-- GIVEN MATERIAL follows --
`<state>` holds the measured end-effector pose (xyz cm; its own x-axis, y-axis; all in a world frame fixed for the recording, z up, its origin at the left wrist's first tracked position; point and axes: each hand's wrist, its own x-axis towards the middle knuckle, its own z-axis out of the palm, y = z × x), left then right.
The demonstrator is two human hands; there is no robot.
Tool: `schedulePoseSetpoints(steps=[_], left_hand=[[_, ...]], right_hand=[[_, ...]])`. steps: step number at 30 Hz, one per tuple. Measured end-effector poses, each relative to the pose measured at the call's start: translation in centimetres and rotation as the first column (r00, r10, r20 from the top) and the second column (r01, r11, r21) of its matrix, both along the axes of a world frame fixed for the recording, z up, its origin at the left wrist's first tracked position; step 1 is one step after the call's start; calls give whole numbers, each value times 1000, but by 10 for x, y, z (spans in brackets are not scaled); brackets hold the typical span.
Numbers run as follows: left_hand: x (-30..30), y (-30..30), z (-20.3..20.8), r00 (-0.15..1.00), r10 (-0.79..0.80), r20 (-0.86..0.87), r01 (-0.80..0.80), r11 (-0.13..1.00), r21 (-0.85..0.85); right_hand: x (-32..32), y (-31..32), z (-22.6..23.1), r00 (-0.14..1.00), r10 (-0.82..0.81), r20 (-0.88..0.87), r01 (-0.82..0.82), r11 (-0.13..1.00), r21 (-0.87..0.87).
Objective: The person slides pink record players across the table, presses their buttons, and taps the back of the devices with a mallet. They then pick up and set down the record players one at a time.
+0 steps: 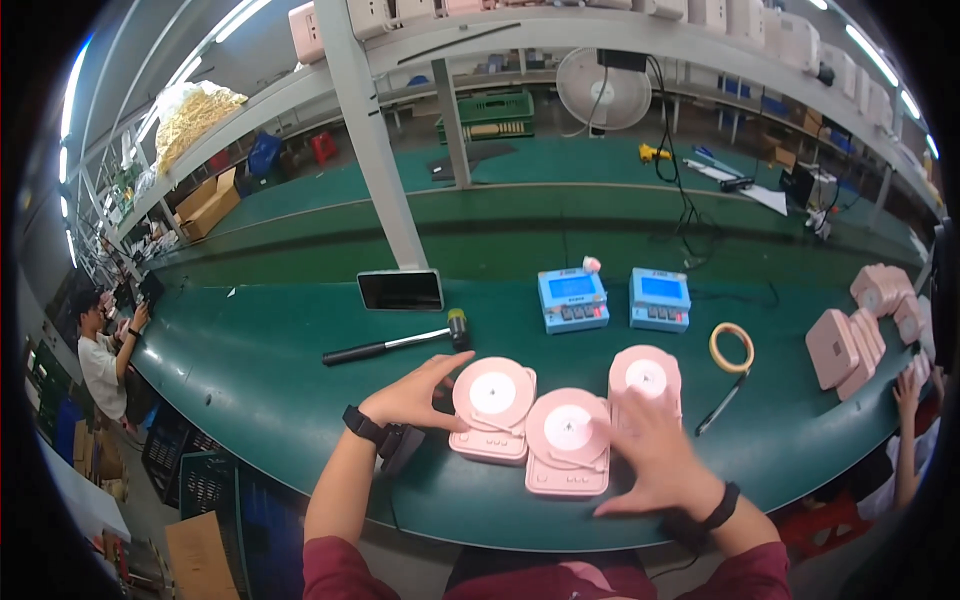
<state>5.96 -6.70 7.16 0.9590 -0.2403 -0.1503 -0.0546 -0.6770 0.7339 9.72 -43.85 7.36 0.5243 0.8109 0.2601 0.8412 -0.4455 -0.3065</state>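
Three pink toy record players stand close together on the green workbench (pixel 265 335) in front of me. My left hand (pixel 418 392) is at the edge of the left record player (pixel 492 440), its thumb and fingers spread around the upper left side without closing on it. The middle record player (pixel 568 478) sits slightly nearer to me. Blurred by motion, my right hand (pixel 655 455) hovers with fingers apart over the right side of the middle one and the lower part of the right record player (pixel 645 362), hiding part of both.
Behind lie a rubber mallet (pixel 395 342), a dark-screened phone (pixel 400 291), two blue testers (pixel 573 312) (pixel 660 312), a tape roll (pixel 712 347) and a pen (pixel 722 403). More pink units (pixel 843 350) stand at right, near another person's hand (pixel 908 388). A metal post (pixel 375 140) rises behind.
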Motion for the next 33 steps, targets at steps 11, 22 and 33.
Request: schedulePoseSetpoints(steps=[11,22,33], left_hand=[[15,-5,-25,993,-100,64,115,943,-313],[16,-5,-25,964,-97,249,143,973,-179],[7,1,-27,973,-28,231,70,982,-176]], right_hand=[[4,22,-22,985,-50,164,57,998,-37],[19,16,-28,963,-21,269,13,999,30],[35,5,-20,982,108,153,-108,994,-8]])
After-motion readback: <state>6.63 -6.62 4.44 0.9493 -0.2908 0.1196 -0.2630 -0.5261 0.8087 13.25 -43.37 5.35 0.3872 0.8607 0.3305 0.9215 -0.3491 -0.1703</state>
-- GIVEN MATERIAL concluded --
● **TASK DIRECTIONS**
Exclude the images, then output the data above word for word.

● **RESULT OF THE EXERCISE**
`<state>` holds the measured end-effector pose (xyz cm; its own x-axis, y-axis; all in a world frame fixed for the recording, z up, its origin at the left wrist's first tracked position; point and axes: each hand's wrist, its own x-axis towards the middle knuckle, its own z-axis out of the palm, y = z × x), left then right.
The demonstrator is two human hands; there is no robot.
Tool: `schedulePoseSetpoints(steps=[_], left_hand=[[_, ...]], right_hand=[[_, ...]])`. steps: step number at 30 Hz, one per tuple. Measured end-effector poses, each relative to the pose measured at the call's start: translation in centimetres and rotation as the first column (r00, r10, r20 from the top) and the second column (r01, r11, r21) of its matrix, both along the axes of a world frame fixed for the recording, z up, its origin at the left wrist's first tracked position; step 1 is one step after the call's start; calls give whole numbers, each value times 1000, but by 10 for x, y, z (spans in brackets are not scaled); brackets hold the typical span.
Numbers run as follows: left_hand: x (-30..30), y (-30..30), z (-20.3..20.8), r00 (-0.15..1.00), r10 (-0.79..0.80), r20 (-0.86..0.87), r01 (-0.80..0.80), r11 (-0.13..1.00), r21 (-0.85..0.85); right_hand: x (-32..32), y (-31..32), z (-22.6..23.1), r00 (-0.14..1.00), r10 (-0.82..0.81), r20 (-0.88..0.87), r01 (-0.82..0.82), r11 (-0.13..1.00), r21 (-0.87..0.87).
Objective: The person slides pink record players across the table, presses their buttons, and taps the back of the devices with a mallet. They then pick up and set down the record players one at a time.
+0 steps: 
<state>5.96 -6.70 7.16 0.9590 -0.2403 -0.1503 -0.0546 -0.6770 0.7339 9.72 -43.85 7.36 0.5243 0.8109 0.2601 0.8412 -0.4455 -0.3065</state>
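Three pink toy record players stand close together on the green workbench (pixel 265 335) in front of me. My left hand (pixel 418 392) is at the edge of the left record player (pixel 492 440), its thumb and fingers spread around the upper left side without closing on it. The middle record player (pixel 568 478) sits slightly nearer to me. Blurred by motion, my right hand (pixel 655 455) hovers with fingers apart over the right side of the middle one and the lower part of the right record player (pixel 645 362), hiding part of both.
Behind lie a rubber mallet (pixel 395 342), a dark-screened phone (pixel 400 291), two blue testers (pixel 573 312) (pixel 660 312), a tape roll (pixel 712 347) and a pen (pixel 722 403). More pink units (pixel 843 350) stand at right, near another person's hand (pixel 908 388). A metal post (pixel 375 140) rises behind.
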Motion for the next 33 steps, targets at steps 11, 22 and 33.
Request: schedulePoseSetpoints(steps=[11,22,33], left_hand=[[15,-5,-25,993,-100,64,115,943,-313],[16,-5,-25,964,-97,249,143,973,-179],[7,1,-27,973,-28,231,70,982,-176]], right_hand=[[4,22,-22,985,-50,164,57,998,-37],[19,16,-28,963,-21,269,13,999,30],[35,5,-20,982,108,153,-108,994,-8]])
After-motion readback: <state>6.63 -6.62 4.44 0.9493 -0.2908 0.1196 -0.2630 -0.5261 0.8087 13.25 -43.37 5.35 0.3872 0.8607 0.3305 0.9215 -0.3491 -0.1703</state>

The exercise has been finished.